▶ **Input data**:
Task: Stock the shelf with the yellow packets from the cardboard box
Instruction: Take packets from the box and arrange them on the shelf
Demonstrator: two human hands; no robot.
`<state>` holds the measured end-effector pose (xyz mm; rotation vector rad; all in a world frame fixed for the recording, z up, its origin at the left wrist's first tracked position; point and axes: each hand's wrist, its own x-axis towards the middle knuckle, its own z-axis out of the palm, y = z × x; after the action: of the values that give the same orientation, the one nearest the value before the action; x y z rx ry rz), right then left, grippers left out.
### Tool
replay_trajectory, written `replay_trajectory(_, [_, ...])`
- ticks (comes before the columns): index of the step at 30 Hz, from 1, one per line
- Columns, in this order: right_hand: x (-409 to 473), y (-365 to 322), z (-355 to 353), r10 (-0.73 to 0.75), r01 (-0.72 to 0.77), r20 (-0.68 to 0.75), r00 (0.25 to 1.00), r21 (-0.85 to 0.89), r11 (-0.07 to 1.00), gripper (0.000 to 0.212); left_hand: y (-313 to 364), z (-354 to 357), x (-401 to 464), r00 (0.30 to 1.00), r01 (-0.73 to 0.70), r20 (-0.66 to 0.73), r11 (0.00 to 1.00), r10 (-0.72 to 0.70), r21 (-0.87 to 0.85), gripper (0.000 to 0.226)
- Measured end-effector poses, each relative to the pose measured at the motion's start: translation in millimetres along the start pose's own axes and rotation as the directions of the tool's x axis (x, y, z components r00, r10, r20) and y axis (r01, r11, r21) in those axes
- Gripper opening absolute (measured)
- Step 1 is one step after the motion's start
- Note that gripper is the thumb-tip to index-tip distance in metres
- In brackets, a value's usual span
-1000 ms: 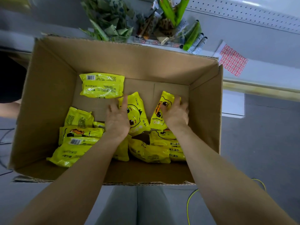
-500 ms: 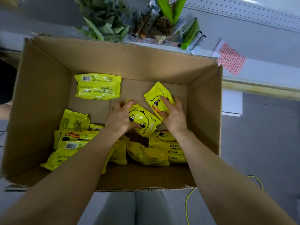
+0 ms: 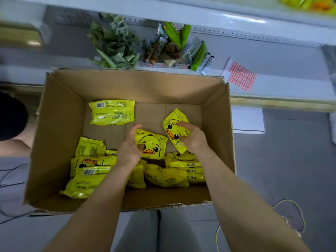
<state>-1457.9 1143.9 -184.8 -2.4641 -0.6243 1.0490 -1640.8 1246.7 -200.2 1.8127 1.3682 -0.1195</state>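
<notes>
An open cardboard box [image 3: 60,135] stands on the floor below me with several yellow duck-print packets in it. My left hand [image 3: 129,150] grips one yellow packet [image 3: 151,145] near the box's middle, duck face up. My right hand [image 3: 193,138] grips a second yellow packet [image 3: 173,128], tilted, raised above the pile. Another packet [image 3: 112,111] lies label-up alone at the box's far left. The white shelf [image 3: 283,84] runs behind the box.
On the shelf lie green leaf-print packets [image 3: 114,44], a tray of mixed small items [image 3: 167,50], green tubes [image 3: 200,55] and a sheet of red price labels [image 3: 241,76]. A yellow cable [image 3: 298,211] curls on the grey floor at right. A person's dark hair [image 3: 11,115] shows at left.
Both hands closed on a packet each and lifted them off the pile. The view tilted up, showing more of the shelf.
</notes>
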Motion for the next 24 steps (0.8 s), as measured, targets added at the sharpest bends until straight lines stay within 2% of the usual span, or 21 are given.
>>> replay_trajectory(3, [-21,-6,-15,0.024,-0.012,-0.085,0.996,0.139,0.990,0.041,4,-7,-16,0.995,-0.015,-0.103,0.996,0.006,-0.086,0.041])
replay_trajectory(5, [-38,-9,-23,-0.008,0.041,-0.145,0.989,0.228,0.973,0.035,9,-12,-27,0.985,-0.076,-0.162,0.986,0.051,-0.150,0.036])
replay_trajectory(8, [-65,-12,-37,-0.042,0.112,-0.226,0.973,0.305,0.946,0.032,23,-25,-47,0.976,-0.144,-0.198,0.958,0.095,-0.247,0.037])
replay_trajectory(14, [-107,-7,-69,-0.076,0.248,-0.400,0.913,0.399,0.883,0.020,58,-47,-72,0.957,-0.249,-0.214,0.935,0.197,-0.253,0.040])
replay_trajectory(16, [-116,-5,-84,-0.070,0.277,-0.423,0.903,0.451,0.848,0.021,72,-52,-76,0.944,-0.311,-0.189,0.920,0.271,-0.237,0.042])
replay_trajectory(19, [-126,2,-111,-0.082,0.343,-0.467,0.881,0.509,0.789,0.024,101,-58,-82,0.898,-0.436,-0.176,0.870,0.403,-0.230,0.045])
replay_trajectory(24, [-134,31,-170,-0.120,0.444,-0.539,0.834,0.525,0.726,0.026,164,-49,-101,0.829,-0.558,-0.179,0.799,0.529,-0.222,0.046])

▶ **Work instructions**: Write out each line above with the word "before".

▶ **Solution for this task**:
`<state>` holds the measured end-effector pose (xyz mm; rotation vector rad; all in a world frame fixed for the recording, z up, its origin at the left wrist's first tracked position; point and axes: each hand's wrist, its own x-axis towards the middle knuckle, its own z-axis out of the palm, y = z × x; after the action: of the values that give the same orientation, the one nearest the value before the action; x y z rx ry rz), right then left, grippers left out.
- ticks (comes before the columns): index of the step at 30 Hz, from 1, one per line

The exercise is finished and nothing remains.